Eventually Western Science did precisely this, it’s ‘ Hybridity’ and translation enabled it to address the relationship of the language and its subjects. Throughout this essay we have seen many attempts Western Science made in order to battle against the complexities in the Colonial. However it was eventually down to the elite to produce a grammar of reform. By the end of the century religion and literature was opened up to Sciences functioning. It was the western educated elite whom became the centre stage in India. They were able to translate science as they had the power of intelligence. Not only did they have this, but also they gave ideological direction, representing the subaltern culture and marched colonial India forward into an era of modernity.
The important point we can make in this term paper that there was a negotiation on both sides. Western Science on one hand made the negotiation of their authority as leaders in order to accommodate and translate to suit the Indian traditions. However the negotiation that is unnoticed is from the Indians themselves. They had to accept the ‘universal of the west as history’ and only then they could express their own culture. The Hindu intelligentsia had to negotiate their ‘classical knowledge’ with Western Science. There was a sense of ‘alien rule’, which they had to accept In order to endorse Western Science. Hindu Science was the result of the elite of intellectuals who made this compromise.

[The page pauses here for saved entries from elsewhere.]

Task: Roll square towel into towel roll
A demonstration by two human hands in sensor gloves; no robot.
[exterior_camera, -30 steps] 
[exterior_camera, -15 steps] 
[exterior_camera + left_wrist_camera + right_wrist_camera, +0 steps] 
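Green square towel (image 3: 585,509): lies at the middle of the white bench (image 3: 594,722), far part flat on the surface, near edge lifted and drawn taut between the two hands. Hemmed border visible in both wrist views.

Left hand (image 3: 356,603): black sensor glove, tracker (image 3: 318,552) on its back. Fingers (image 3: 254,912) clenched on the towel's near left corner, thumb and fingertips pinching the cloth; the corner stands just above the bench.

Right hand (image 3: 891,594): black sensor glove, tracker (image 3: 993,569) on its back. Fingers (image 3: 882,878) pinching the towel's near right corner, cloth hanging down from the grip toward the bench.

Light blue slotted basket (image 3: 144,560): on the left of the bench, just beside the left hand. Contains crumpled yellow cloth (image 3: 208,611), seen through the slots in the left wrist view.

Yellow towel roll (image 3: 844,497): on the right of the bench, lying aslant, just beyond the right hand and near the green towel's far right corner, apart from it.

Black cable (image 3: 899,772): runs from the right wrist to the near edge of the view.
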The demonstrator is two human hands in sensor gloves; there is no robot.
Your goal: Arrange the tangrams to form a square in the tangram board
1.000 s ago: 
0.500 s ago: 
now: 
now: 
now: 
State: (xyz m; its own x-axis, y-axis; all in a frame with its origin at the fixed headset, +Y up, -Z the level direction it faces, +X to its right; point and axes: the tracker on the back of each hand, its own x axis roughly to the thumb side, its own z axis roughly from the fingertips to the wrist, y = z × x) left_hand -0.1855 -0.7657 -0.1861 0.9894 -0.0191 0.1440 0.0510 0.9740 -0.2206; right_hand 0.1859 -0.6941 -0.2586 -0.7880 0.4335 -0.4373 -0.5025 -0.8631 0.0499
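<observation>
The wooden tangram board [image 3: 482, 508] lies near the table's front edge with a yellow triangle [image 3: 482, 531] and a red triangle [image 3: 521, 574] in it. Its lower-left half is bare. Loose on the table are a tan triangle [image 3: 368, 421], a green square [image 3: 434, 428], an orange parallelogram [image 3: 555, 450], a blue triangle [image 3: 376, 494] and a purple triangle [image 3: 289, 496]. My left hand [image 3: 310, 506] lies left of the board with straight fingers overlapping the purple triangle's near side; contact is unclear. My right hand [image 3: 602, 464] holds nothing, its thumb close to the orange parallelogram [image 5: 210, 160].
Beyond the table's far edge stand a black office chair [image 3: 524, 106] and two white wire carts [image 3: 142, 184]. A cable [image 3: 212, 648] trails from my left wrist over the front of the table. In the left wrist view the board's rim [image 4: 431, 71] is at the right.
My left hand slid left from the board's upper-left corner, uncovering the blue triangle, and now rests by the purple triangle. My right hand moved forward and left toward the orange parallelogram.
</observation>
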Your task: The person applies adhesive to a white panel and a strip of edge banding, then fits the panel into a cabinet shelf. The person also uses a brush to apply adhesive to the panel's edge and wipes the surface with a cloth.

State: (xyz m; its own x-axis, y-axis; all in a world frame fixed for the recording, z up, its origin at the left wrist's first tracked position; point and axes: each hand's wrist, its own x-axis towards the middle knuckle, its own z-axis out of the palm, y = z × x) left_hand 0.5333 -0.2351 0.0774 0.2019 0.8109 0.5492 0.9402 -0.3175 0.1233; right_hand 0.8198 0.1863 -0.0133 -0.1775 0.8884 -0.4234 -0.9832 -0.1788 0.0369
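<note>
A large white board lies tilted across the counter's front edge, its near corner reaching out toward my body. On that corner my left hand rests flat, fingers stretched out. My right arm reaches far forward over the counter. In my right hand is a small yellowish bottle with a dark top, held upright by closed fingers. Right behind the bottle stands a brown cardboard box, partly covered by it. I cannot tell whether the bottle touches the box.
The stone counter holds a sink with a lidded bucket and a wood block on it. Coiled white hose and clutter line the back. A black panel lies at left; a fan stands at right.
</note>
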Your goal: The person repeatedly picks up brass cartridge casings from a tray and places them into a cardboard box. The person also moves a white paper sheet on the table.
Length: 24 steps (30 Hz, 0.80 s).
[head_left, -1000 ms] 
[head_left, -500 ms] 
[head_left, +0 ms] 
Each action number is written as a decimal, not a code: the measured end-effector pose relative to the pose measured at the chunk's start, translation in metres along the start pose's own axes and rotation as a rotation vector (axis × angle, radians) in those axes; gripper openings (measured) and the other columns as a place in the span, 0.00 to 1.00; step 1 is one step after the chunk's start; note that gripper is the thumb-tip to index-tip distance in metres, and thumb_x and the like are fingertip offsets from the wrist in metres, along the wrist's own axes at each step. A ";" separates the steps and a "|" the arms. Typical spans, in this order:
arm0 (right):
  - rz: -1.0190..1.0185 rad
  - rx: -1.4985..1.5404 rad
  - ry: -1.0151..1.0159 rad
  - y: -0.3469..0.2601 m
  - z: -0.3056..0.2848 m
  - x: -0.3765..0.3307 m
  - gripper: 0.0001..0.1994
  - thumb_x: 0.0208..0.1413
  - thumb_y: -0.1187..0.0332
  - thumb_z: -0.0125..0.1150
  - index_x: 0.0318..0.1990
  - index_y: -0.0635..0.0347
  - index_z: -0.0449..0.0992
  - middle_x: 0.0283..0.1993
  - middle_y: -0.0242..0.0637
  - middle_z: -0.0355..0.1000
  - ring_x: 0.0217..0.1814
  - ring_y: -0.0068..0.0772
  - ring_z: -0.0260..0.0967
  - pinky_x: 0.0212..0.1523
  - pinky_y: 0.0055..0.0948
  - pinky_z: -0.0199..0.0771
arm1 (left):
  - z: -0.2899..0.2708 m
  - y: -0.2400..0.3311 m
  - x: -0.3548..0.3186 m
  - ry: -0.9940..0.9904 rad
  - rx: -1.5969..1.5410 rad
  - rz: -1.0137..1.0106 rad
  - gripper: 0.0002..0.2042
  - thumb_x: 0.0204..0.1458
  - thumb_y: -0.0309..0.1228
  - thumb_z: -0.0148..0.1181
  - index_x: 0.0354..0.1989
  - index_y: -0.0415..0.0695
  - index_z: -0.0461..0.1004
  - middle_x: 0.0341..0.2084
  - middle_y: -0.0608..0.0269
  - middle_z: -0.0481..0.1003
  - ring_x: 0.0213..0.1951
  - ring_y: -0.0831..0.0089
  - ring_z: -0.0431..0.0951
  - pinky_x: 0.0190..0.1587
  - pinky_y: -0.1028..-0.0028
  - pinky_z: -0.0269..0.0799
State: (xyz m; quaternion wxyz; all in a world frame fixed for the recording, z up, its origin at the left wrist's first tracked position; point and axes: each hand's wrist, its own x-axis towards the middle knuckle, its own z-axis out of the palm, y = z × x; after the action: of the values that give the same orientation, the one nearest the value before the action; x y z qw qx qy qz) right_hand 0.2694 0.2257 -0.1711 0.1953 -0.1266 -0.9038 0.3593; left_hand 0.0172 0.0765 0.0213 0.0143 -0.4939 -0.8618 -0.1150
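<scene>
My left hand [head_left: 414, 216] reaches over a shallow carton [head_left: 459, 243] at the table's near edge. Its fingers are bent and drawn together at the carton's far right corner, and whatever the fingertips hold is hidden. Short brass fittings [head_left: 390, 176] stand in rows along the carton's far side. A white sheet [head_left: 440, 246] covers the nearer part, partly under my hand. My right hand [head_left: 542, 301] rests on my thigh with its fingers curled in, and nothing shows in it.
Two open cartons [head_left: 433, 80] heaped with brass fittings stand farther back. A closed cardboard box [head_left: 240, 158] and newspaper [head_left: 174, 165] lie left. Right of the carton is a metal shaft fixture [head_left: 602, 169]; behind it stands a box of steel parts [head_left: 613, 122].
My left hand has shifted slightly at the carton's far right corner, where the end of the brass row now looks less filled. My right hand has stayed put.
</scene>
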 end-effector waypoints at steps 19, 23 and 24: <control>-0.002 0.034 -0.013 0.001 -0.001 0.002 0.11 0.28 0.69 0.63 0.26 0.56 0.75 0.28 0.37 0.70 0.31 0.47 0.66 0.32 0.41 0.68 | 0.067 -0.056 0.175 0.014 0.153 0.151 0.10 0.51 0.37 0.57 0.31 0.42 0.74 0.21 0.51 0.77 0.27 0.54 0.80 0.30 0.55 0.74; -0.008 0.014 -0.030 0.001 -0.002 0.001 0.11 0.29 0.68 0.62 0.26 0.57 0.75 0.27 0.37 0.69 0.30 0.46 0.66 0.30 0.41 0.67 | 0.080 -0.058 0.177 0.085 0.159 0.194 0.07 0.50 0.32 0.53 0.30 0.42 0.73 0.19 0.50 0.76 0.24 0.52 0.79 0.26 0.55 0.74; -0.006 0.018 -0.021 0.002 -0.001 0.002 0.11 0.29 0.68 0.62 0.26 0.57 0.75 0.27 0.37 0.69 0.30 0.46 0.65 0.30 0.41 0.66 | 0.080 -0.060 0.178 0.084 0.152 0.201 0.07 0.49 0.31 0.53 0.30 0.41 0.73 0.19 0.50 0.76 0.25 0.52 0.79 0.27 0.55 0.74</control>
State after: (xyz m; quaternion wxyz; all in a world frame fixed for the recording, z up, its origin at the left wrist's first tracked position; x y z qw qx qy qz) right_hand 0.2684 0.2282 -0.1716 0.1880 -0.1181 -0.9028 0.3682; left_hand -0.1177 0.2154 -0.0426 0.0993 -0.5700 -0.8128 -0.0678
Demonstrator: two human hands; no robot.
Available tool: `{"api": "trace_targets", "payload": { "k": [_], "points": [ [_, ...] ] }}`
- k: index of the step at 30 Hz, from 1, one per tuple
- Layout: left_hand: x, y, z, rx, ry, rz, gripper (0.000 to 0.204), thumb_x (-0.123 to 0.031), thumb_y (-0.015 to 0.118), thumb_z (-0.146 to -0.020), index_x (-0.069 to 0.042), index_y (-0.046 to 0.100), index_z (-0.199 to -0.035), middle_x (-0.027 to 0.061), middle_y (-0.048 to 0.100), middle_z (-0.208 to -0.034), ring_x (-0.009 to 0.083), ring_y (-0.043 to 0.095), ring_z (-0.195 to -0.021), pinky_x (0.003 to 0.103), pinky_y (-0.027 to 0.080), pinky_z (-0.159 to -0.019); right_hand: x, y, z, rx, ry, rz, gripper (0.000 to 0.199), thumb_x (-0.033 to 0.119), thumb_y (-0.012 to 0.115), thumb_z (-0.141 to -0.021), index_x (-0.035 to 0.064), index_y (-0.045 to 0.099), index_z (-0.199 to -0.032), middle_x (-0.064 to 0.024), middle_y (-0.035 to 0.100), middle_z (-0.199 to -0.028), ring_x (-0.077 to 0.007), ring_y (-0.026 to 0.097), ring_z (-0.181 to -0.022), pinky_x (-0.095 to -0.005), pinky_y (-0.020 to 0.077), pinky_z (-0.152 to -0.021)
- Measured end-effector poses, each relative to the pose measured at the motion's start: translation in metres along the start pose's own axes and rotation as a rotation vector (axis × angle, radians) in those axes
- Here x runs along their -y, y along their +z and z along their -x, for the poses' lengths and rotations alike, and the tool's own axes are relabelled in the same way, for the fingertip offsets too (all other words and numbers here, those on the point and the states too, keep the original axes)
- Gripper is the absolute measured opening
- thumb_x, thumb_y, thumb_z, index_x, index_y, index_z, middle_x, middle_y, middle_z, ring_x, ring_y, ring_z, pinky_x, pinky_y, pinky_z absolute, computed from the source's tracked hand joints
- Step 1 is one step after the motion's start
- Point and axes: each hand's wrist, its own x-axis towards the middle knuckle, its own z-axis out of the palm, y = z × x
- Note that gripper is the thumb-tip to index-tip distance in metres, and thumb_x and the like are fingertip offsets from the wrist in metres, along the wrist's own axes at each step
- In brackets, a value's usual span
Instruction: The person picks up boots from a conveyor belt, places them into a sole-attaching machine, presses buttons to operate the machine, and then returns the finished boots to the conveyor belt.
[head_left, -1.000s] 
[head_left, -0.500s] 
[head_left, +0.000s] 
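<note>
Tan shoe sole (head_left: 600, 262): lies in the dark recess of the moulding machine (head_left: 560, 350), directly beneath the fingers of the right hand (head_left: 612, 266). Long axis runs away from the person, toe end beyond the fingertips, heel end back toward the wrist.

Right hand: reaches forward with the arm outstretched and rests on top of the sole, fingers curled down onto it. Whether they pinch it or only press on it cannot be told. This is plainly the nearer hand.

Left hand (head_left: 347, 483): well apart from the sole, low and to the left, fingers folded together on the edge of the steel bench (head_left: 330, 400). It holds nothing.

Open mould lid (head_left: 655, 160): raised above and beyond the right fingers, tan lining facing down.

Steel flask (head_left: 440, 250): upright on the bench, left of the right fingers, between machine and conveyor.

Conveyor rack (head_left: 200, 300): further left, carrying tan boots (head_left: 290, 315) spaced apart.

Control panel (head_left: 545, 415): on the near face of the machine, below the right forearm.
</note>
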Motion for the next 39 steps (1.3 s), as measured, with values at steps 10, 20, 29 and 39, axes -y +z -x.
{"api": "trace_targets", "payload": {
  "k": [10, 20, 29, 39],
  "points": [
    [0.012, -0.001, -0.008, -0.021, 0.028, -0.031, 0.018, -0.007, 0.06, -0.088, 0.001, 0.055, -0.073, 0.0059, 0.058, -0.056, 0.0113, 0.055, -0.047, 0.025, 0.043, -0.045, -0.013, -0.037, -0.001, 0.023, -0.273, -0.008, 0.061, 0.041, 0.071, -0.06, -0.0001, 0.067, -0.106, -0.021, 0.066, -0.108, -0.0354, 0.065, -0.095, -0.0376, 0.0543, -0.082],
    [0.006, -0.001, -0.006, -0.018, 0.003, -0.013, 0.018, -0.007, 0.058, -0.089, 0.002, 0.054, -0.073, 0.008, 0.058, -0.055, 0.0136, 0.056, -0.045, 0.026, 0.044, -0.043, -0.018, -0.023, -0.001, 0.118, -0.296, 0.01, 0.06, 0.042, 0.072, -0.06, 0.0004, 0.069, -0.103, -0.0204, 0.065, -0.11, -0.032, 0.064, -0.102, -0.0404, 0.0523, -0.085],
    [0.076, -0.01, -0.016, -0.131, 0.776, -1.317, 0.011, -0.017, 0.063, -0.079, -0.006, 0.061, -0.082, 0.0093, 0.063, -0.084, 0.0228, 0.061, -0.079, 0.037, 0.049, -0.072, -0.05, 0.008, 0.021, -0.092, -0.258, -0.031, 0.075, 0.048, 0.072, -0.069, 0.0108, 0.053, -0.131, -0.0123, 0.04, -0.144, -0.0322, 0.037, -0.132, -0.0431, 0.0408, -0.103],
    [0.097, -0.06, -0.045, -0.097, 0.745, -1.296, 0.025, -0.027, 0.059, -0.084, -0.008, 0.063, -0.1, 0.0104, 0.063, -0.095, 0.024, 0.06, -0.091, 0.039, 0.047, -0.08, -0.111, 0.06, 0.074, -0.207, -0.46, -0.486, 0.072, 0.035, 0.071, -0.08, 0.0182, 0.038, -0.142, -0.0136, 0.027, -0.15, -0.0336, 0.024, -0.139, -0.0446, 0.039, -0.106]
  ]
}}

It is true to say that the persistent pressure exerted by ‘ superstition and myth’ did delay the discourse to embed itself in the culture of India. However despite the difficulties faced by the Hindu Intelligentsia, they were able to reclaim the authority of ‘Hindu science’ that they had lost to myth and legend. They connected their culture to Western Science and merged the two together. The emergence of Western Science, however is not ‘effortless, but is through an unsettled path full of obstacles and struggle.